[Stored data entries]
——————
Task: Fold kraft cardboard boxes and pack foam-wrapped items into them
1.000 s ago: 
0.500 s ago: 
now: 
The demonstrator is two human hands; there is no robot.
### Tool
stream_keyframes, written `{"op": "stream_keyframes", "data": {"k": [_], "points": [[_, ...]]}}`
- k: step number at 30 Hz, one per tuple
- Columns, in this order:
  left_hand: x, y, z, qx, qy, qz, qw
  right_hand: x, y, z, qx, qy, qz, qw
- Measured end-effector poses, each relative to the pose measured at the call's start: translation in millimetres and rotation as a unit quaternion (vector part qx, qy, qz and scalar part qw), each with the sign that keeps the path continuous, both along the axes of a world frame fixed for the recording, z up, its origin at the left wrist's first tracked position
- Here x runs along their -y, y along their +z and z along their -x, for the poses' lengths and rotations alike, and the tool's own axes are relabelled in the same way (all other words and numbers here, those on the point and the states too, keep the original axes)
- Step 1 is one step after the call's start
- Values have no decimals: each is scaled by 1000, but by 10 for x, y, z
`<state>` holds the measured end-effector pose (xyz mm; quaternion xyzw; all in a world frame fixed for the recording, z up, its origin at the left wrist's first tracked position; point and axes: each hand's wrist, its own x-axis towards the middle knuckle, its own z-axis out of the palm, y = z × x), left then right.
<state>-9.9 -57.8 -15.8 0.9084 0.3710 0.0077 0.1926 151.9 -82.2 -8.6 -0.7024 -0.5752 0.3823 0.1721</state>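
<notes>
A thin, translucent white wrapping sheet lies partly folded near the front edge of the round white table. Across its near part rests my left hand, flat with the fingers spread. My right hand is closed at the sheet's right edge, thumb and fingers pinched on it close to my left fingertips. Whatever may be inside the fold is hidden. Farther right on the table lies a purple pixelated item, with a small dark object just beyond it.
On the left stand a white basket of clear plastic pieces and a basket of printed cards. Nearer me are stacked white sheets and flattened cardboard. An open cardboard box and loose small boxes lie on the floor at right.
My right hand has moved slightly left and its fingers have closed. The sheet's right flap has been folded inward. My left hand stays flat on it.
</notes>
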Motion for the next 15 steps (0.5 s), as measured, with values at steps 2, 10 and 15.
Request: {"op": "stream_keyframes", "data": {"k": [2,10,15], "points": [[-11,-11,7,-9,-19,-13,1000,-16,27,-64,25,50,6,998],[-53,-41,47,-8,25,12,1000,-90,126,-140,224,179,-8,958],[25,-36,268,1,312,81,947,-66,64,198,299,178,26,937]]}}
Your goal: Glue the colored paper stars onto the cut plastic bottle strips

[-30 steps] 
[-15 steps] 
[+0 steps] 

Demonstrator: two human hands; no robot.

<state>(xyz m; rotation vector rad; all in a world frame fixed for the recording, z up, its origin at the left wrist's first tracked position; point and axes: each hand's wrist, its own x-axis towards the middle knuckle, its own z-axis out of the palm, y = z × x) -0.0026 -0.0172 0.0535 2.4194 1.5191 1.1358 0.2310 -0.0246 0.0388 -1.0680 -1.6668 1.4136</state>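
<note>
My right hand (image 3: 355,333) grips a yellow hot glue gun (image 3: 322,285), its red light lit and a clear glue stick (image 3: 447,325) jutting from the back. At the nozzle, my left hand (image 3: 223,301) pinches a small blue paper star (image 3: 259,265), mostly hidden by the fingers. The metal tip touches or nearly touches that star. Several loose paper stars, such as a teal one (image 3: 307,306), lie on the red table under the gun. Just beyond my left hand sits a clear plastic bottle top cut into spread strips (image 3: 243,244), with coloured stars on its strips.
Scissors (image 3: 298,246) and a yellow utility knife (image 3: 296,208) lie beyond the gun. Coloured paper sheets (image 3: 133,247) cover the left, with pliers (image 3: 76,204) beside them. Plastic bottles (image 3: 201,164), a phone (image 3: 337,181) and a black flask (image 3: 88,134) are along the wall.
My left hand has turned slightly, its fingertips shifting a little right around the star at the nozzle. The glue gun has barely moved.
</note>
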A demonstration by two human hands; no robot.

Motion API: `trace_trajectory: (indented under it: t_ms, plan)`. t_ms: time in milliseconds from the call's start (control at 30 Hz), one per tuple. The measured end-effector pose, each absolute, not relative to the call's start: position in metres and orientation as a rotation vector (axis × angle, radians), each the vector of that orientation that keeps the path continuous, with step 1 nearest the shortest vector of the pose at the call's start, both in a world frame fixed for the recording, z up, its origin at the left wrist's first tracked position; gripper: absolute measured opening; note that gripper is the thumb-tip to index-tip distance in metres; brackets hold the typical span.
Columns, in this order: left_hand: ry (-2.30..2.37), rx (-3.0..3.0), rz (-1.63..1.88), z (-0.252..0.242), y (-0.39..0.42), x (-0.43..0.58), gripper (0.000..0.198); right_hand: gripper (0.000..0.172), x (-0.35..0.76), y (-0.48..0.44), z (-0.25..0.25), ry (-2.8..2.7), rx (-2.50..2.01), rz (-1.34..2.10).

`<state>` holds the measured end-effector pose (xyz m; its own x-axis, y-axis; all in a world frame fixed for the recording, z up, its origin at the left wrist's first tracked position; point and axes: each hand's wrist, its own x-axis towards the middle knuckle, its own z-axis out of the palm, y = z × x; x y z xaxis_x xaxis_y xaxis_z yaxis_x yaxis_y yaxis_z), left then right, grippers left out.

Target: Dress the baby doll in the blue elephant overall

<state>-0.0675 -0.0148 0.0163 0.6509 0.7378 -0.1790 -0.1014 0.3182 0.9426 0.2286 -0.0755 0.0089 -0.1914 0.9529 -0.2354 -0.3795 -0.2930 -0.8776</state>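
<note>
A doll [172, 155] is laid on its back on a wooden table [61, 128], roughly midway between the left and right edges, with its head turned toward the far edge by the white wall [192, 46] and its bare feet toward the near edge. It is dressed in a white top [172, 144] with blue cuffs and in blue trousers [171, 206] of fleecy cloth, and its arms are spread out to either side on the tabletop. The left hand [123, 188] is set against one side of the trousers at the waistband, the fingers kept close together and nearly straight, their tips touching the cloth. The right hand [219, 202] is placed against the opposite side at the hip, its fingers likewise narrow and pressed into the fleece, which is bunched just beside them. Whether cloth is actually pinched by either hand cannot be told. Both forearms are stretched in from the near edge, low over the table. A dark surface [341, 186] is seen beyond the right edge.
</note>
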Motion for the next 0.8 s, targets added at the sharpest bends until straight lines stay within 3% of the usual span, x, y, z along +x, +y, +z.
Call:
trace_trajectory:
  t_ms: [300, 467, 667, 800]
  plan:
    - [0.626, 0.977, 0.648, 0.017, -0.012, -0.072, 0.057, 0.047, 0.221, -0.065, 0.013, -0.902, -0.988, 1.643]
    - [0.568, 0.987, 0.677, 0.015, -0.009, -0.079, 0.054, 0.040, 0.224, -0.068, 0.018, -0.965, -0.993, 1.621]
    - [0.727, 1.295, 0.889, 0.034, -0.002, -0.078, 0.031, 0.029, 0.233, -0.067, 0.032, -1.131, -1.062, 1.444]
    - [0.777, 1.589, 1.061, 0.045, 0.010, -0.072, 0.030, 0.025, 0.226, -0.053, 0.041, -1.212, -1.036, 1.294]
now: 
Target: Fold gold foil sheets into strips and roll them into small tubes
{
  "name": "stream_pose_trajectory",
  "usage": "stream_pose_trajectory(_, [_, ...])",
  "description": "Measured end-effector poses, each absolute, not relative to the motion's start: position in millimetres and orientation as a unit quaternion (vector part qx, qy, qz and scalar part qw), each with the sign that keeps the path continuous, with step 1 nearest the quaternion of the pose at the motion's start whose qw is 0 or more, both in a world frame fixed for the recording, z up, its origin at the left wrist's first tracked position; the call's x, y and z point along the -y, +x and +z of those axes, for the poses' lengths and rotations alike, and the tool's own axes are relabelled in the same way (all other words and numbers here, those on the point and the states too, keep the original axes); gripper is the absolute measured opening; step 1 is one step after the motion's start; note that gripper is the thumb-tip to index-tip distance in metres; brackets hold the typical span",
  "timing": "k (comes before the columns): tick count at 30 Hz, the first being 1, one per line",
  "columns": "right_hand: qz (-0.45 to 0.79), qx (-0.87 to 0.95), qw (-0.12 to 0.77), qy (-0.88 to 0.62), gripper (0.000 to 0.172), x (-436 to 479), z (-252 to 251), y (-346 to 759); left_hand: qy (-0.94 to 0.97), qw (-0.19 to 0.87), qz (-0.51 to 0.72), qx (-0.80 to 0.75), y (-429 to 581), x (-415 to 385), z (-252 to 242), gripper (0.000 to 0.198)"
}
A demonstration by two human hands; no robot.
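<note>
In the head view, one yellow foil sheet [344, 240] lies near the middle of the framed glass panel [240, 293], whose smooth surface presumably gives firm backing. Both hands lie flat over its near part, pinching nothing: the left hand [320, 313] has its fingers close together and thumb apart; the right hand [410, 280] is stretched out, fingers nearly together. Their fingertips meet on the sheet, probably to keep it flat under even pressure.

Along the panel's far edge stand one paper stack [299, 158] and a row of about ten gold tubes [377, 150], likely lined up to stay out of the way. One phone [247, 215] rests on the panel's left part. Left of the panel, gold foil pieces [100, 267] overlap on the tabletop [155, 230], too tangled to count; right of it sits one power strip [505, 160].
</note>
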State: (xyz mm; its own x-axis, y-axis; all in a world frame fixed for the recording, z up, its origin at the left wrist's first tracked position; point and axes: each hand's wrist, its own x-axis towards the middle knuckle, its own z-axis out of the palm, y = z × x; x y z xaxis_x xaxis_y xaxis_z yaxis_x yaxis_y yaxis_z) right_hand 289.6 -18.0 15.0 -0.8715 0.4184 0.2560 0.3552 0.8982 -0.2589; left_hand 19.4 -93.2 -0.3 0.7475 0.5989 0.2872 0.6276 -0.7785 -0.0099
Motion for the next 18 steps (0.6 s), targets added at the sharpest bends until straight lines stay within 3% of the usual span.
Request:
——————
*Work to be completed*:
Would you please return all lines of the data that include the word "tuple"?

*Solution to the problem*:
- k: step number at 30 Hz, one per tuple
Motion API: `trace_trajectory: (indented under it: t_ms, plan)`. t_ms: time in milliseconds from the call's start (control at 30 Hz), one per tuple. The measured end-effector pose, each absolute, not relative to the call's start: position in metres and orientation as a rotation vector (axis × angle, radians), each the vector of that orientation that keeps the path continuous, with step 1 nearest the shortest vector of the pose at the call's start, both in a world frame fixed for the recording, z up, its origin at the left wrist's first tracked position; gripper: absolute measured opening; note that gripper is the thumb-tip to index-tip distance in metres; brackets hold the typical span.

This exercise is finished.